Exercise objective - Begin with the first line of the listing and quote every line through the one containing "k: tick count"; give only those lines.

Records for the exercise below:

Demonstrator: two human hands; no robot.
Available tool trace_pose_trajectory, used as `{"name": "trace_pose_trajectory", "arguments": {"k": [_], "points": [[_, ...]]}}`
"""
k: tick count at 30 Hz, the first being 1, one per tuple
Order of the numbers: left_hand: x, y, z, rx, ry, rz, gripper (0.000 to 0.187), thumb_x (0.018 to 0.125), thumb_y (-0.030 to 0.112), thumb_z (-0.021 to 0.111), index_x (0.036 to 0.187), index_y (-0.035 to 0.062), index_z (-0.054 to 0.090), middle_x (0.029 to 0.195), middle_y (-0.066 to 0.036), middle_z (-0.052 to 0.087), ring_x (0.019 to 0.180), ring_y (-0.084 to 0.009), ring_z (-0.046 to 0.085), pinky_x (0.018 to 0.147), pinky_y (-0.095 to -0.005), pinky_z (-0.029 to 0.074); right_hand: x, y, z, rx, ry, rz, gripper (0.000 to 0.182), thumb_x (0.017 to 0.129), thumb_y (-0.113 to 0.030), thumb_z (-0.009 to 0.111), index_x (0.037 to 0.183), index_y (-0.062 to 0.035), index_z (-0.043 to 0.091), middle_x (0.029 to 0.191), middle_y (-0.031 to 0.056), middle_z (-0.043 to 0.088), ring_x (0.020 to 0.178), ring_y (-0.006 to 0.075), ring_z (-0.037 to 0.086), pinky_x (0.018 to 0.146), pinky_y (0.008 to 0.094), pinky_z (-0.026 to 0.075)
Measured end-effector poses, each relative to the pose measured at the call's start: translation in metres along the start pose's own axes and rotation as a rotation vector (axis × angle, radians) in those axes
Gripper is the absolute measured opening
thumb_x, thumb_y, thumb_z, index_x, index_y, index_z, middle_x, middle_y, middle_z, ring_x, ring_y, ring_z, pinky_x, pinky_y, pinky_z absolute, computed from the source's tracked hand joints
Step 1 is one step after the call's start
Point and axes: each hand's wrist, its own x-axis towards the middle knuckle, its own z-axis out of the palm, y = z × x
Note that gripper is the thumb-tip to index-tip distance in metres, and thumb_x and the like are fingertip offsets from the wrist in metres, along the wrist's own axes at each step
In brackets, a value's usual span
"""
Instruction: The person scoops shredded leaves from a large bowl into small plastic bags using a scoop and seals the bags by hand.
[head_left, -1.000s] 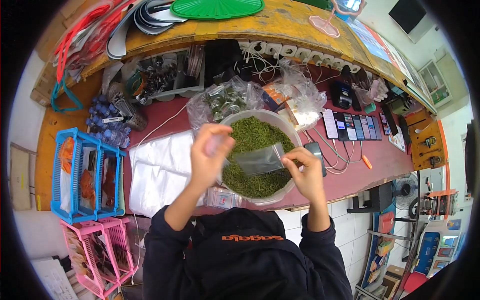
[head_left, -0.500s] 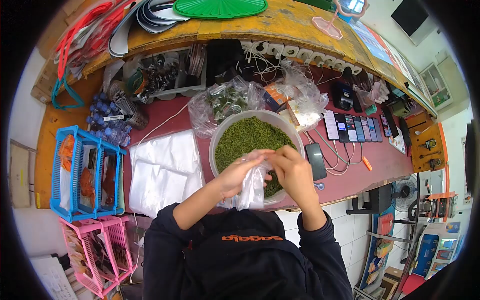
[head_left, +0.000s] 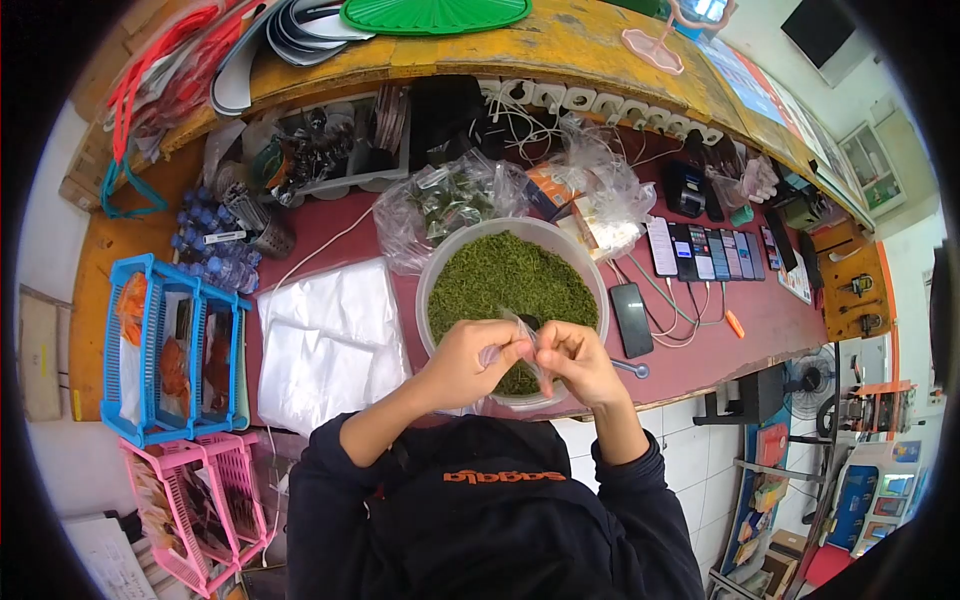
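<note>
Both hands are over the near side of a round white tub (head_left: 437, 262) filled with green, finely shredded plant matter (head_left: 510, 272). My left hand (head_left: 470, 358) pinches one side of a small clear plastic bag (head_left: 523, 338). With thumb and fingertips closed, my right hand (head_left: 577, 362) grips the bag's other side. The fingers hide much of the bag, so its contents cannot be made out. To the left of the tub lies a stack of clear plastic bags (head_left: 330, 335) on the red tabletop.
Behind the tub sits a plastic bag of green leaves (head_left: 455, 200). A black phone (head_left: 630, 320) and a spoon (head_left: 632, 369) lie to the right, beyond them a row of phones (head_left: 705, 252) with cables. Blue baskets (head_left: 175, 350) stand at the left edge.
The bag hung down from my fingers before; now it is held up between both hands. My hands have shifted slightly down toward the tub's near rim, the right one turning.
</note>
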Motion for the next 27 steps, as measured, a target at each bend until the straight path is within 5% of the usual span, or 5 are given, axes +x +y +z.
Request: {"name": "trace_pose_trajectory", "arguments": {"k": [4,6,8,14,27], "points": [[-0.01,-0.006,0.004,0.43,0.009,0.076,0.02,0.082,0.019,0.068,0.069,0.0053,0.061,0.07,-0.009,0.062,0.061,-0.0271,0.061,0.055,-0.0364,0.046,0.001,0.011,0.006,-0.384,0.015,-0.002,0.029,0.093,-0.011,0.057,0.067,-0.0046,0.046,0.06,0.0005,0.05,0.051,0.0113,0.055,0.045,0.0286,0.04],[-0.012,-0.009,0.005,0.623,0.046,0.146,0.022,0.081,0.022,0.069,0.067,0.0071,0.059,0.07,-0.008,0.062,0.062,-0.0273,0.061,0.054,-0.0368,0.047,0.007,0.02,0.009,-1.064,0.343,-0.644,0.021,0.091,-0.012,0.058,0.074,-0.0018,0.052,0.061,0.0117,0.053,0.052,0.0237,0.056,0.048,0.0342,0.042],[-0.014,-0.006,-0.002,0.709,0.067,0.103,0.021,0.078,0.027,0.072,0.071,0.0102,0.061,0.07,-0.007,0.063,0.062,-0.0263,0.062,0.055,-0.0367,0.047,0.005,0.009,0.003,-1.066,0.439,-0.532,0.018,0.088,-0.01,0.06,0.074,-0.0005,0.052,0.062,0.0161,0.05,0.055,0.0319,0.053,0.05,0.0367,0.043],[0.004,-0.014,-0.036,0.591,-0.129,0.046,0.022,0.076,0.03,0.075,0.079,0.0111,0.064,0.069,-0.005,0.062,0.065,-0.0277,0.061,0.058,-0.0369,0.047,-0.002,-0.019,-0.001,-0.331,0.2,-0.093,0.014,0.079,0.006,0.065,0.074,0.0026,0.053,0.084,0.0109,0.065,0.062,0.0092,0.059,0.053,0.0271,0.045],[0.013,-0.019,-0.023,0.766,0.131,0.317,0.044,0.067,0.037,0.081,0.104,0.0147,0.07,0.077,-0.002,0.057,0.072,-0.021,0.056,0.061,-0.0319,0.047,0.0,-0.001,-0.009,-1.349,0.414,-0.458,0.018,0.071,-0.013,0.077,0.084,-0.0069,0.066,0.091,0.0081,0.056,0.091,0.028,0.055,0.074,0.0376,0.043]]}}
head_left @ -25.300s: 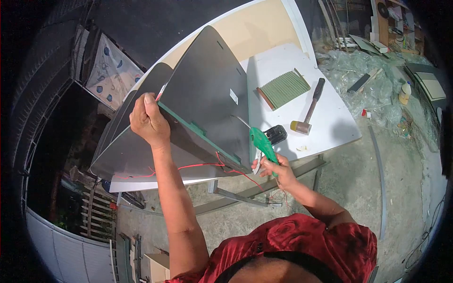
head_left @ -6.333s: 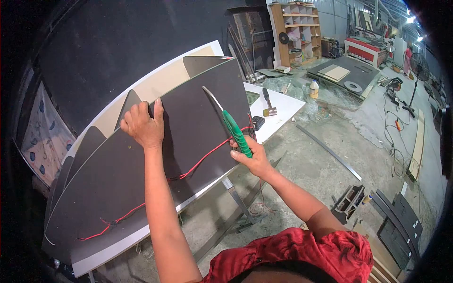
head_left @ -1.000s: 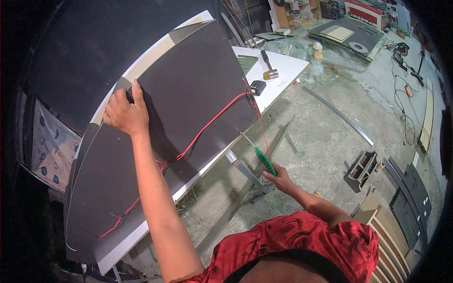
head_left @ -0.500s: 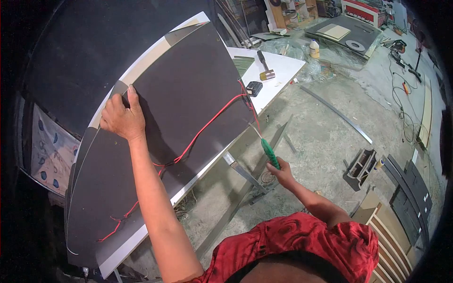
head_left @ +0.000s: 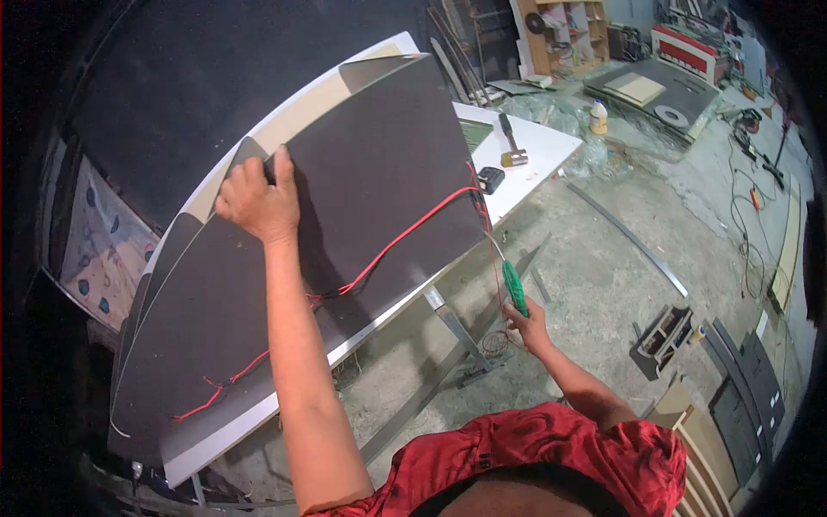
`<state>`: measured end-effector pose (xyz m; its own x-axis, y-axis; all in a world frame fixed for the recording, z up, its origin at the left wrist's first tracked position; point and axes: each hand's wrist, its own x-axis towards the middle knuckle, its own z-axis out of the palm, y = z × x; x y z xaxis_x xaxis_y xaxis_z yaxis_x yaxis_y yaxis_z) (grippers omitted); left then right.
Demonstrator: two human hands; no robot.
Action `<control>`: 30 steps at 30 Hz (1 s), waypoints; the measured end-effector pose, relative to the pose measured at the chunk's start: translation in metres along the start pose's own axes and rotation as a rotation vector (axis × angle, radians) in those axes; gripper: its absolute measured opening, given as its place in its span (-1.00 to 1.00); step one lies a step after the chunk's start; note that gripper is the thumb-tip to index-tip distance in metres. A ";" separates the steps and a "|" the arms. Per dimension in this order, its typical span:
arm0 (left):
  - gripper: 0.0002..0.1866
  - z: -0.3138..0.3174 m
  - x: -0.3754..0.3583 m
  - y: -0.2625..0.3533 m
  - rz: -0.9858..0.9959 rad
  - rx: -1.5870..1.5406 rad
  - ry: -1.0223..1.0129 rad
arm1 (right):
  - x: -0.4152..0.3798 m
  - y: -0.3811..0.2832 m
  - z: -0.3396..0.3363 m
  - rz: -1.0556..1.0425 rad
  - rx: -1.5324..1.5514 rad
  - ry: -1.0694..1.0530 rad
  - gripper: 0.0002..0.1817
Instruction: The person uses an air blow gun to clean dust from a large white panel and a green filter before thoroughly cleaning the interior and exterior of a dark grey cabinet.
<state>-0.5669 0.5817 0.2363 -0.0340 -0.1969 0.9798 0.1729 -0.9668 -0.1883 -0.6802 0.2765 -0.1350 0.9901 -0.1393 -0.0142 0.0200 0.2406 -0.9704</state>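
A large dark curved panel (head_left: 388, 155) lies over a white board, with a pale strip along its arched upper edge. My left hand (head_left: 258, 196) grips that upper edge, fingers closed over it and thumb up. In my right hand (head_left: 528, 323) is a green-handled tool (head_left: 514, 289) with a thin metal shaft, its fingers wrapped round the handle. The shaft points up at the panel's right edge; whether its tip touches anything is too small to tell. Red wire (head_left: 405, 231) runs across the panel to that edge. A thin reddish wire hangs beside the tool toward a small coil (head_left: 495, 343).
A hammer (head_left: 512, 142) and a small black block (head_left: 491, 179) lie on a white board (head_left: 543, 159) beyond the panel. A metal strip (head_left: 629, 241) and a toolbox (head_left: 662, 340) are on the concrete floor. Cables (head_left: 748, 215) trail at right. Metal supports (head_left: 457, 323) stand below the panel.
The whole view has shifted, so the panel and both hands sit farther right. The tool is now more upright, beside the panel's right edge. My left hand keeps its hold on the upper edge.
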 end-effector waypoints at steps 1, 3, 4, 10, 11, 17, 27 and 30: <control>-0.64 -0.001 0.000 0.001 -0.004 -0.023 -0.006 | -0.001 -0.002 0.000 -0.006 0.012 0.000 -0.79; -0.65 -0.006 0.001 0.002 -0.031 -0.004 -0.043 | -0.005 -0.008 0.000 -0.019 -0.001 -0.010 -0.78; -0.65 -0.007 0.002 0.002 -0.022 -0.015 -0.046 | -0.008 -0.015 0.001 -0.029 -0.041 -0.024 -0.79; -0.73 -0.021 0.007 -0.004 -0.042 -0.118 -0.236 | -0.028 -0.061 0.017 -0.333 -0.259 -0.186 -0.79; -0.73 -0.024 0.008 -0.010 -0.053 -0.107 -0.227 | -0.027 -0.075 0.021 -0.345 -0.266 -0.198 -0.79; -0.65 -0.047 0.015 -0.072 0.019 -0.205 -0.220 | -0.020 -0.173 0.066 -0.575 -0.179 -0.334 -0.74; -0.58 -0.060 -0.001 -0.133 -0.190 -0.030 -0.363 | -0.007 -0.233 0.141 -0.739 -0.154 -0.415 -0.74; -0.56 -0.055 -0.005 -0.132 -0.140 0.002 -0.245 | -0.008 -0.235 0.155 -0.704 -0.151 -0.426 -0.75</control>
<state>-0.6440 0.7014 0.2522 0.1809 -0.0161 0.9834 0.1856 -0.9813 -0.0502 -0.6712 0.3700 0.1301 0.7215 0.1730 0.6704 0.6647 0.0979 -0.7406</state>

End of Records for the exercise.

Output for this exercise -
Demonstrator: two human hands; no robot.
Available tool trace_pose_trajectory, used as `{"name": "trace_pose_trajectory", "arguments": {"k": [_], "points": [[_, ...]]}}`
"""
k: tick count at 30 Hz, the first being 1, one per tuple

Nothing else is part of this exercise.